▶ [TASK TO CARRY OUT]:
Repeat all of the data precisely.

DATA SHOWN Block Start

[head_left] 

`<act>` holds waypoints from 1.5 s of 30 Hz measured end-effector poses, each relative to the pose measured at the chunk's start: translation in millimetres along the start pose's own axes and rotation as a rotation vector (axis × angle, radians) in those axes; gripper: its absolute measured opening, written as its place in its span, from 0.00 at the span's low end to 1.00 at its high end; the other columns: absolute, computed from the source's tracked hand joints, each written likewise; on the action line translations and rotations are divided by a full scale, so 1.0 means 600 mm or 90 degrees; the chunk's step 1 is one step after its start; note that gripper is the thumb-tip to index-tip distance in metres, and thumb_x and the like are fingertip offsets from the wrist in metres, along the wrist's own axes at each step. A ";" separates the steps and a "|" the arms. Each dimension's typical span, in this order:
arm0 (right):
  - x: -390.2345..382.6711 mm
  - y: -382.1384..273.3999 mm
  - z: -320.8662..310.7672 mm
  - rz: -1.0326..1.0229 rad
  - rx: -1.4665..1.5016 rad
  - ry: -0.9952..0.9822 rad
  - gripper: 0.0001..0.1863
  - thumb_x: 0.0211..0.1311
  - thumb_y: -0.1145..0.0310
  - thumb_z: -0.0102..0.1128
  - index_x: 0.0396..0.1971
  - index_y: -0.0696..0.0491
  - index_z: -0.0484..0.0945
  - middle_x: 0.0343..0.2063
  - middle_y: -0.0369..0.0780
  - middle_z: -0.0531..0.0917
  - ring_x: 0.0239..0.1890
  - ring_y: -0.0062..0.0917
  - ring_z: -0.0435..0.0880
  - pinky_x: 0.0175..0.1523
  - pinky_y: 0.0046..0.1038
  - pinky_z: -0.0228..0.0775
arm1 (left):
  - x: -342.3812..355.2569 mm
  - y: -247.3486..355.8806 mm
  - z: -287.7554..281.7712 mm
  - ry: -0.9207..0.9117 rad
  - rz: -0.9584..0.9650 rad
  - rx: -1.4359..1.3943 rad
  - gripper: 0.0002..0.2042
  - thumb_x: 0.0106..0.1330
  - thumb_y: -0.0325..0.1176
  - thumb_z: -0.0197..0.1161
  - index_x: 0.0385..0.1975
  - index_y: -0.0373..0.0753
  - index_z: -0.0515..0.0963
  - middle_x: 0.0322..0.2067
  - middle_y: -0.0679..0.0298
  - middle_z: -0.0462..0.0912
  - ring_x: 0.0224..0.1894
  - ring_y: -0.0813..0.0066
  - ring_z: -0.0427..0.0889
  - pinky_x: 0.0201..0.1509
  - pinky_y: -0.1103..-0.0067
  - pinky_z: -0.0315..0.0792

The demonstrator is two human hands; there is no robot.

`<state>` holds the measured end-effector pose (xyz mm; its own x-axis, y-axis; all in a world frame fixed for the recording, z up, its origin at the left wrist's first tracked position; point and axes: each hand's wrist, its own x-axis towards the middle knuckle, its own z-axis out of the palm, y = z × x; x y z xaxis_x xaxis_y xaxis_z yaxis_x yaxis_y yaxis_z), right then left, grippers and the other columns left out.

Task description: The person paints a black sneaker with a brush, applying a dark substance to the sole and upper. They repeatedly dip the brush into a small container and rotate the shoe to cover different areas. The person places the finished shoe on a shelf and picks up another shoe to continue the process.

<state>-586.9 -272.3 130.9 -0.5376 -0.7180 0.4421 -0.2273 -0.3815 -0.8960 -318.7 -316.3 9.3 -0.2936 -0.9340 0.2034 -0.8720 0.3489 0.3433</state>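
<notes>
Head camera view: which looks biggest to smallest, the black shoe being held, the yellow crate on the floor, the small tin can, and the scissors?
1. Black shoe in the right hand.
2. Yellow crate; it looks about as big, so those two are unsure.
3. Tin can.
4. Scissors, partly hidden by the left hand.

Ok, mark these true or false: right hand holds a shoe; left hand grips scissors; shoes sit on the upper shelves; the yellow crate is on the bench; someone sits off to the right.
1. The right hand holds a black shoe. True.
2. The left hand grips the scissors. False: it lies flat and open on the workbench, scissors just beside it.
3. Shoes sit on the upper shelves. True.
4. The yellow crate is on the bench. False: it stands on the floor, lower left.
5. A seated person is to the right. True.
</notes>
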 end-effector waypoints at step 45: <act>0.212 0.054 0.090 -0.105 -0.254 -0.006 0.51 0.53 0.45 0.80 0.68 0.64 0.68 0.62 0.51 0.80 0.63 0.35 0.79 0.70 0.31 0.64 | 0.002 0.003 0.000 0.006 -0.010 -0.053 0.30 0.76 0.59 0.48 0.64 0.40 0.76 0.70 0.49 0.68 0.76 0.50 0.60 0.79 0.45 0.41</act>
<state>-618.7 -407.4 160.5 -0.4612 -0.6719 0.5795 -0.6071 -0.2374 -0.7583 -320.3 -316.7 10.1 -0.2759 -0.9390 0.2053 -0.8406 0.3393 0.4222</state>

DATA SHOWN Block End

▶ [EXPECTED OUTPUT]:
[head_left] 

`<act>` holds waypoints from 1.5 s of 30 Hz measured end-effector poses, each relative to the pose measured at the chunk's start: translation in millimetres along the start pose's own axes and rotation as a rotation vector (axis × angle, radians) in those axes; gripper: its absolute measured opening, written as its place in its span, from 0.00 at the span's low end to 1.00 at its high end; the other columns: absolute, computed from the source's tracked hand joints, each written likewise; on the action line translations and rotations are divided by a full scale, so 1.0 means 600 mm or 90 degrees; the chunk's step 1 is one step after its start; note that gripper is the thumb-tip to index-tip distance in metres, and thumb_x and the like are fingertip offsets from the wrist in metres, along the wrist's own axes at each step. A ";" separates the steps and a "|" the arms. Each dimension's typical span, in this order:
arm0 (right):
  - x: -390.2345..382.6711 mm
  - y: -382.1384..273.3999 mm
  - z: -320.8662..310.7672 mm
  - rz: -1.0326..1.0229 rad
  - rx: -1.4665..1.5016 rad
  - ry: -0.9952..0.9822 rad
  - gripper: 0.0001..0.1863
  - thumb_x: 0.0211..0.1311
  - thumb_y: -0.1145..0.0310
  - thumb_z: -0.0102..0.1128
  - index_x: 0.0396..0.1971
  - index_y: -0.0696..0.0491
  - index_z: -0.0484..0.0945
  - middle_x: 0.0343..0.2063
  - middle_y: -0.0369..0.0780
  - middle_z: -0.0531..0.0917
  - ring_x: 0.0239..0.1890
  - ring_y: -0.0062..0.0917
  - ring_z: -0.0435..0.0880
  - pinky_x: 0.0175..0.1523
  - pinky_y: 0.0046..0.1038
  - pinky_z: -0.0228..0.0775
arm1 (left):
  - x: -342.3812..355.2569 mm
  - y: -247.3486..355.8806 mm
  - z: -287.7554..281.7712 mm
  - ry: -0.9207..0.9117 rad
  - rz: -0.9584..0.9650 rad
  - rx: -1.4359..1.3943 rad
  - gripper: 0.0002..0.2042
  - thumb_x: 0.0106..0.1330
  - thumb_y: -0.0325..0.1176
  - thumb_z: -0.0197..0.1161
  - index_x: 0.0385..0.1975
  - index_y: -0.0373..0.0753
  - index_z: -0.0515..0.0963
  - middle_x: 0.0322..0.2067
  - middle_y: -0.0679..0.0298
  - middle_z: -0.0462..0.0912
  - ring_x: 0.0224..0.1894
  - ring_y: -0.0813..0.0066
  - ring_z: -0.0427..0.0889
  - pinky_x: 0.0201..0.1509
  - pinky_y: -0.1103..-0.0067
  - pinky_z: -0.0315..0.0792

The demonstrator is two human hands; there is no robot.

`<state>` holds the measured end-effector pose (xyz mm; its own x-axis, y-axis; all in a world frame fixed for the recording, z up, its origin at the left wrist's first tracked position; point and axes: each hand's wrist, its own x-axis towards the middle knuckle, its own z-axis out of the palm, y = z × x; x y z xaxis_x xaxis_y xaxis_z yaxis_x yaxis_y yaxis_z), right then left, grippers and the other columns left out.

Task description: The person paints a black sneaker with a brush, applying a dark substance to the sole and upper. They repeatedly dip the brush into a small container and rotate the shoe to cover different areas. The person places the finished shoe on a shelf and picks up another shoe to continue the process.

<state>-586.9 -272.3 130.9 -0.5376 -0.7180 0.4421 -0.2273 -0.3815 -0.8960 -318.7 -316.3 9.3 -0.2936 -0.9340 0.2034 -0.8720 0.3489 0.3433</state>
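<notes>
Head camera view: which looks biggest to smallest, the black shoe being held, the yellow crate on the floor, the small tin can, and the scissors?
1. Black shoe in the right hand.
2. Yellow crate; it looks about as big, so those two are unsure.
3. Tin can.
4. Scissors, partly hidden by the left hand.

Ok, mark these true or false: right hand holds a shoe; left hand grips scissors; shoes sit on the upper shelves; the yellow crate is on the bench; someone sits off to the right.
1. The right hand holds a black shoe. True.
2. The left hand grips the scissors. False: it lies flat and open on the workbench, scissors just beside it.
3. Shoes sit on the upper shelves. True.
4. The yellow crate is on the bench. False: it stands on the floor, lower left.
5. A seated person is to the right. True.
</notes>
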 end-effector waypoints at step 45: <act>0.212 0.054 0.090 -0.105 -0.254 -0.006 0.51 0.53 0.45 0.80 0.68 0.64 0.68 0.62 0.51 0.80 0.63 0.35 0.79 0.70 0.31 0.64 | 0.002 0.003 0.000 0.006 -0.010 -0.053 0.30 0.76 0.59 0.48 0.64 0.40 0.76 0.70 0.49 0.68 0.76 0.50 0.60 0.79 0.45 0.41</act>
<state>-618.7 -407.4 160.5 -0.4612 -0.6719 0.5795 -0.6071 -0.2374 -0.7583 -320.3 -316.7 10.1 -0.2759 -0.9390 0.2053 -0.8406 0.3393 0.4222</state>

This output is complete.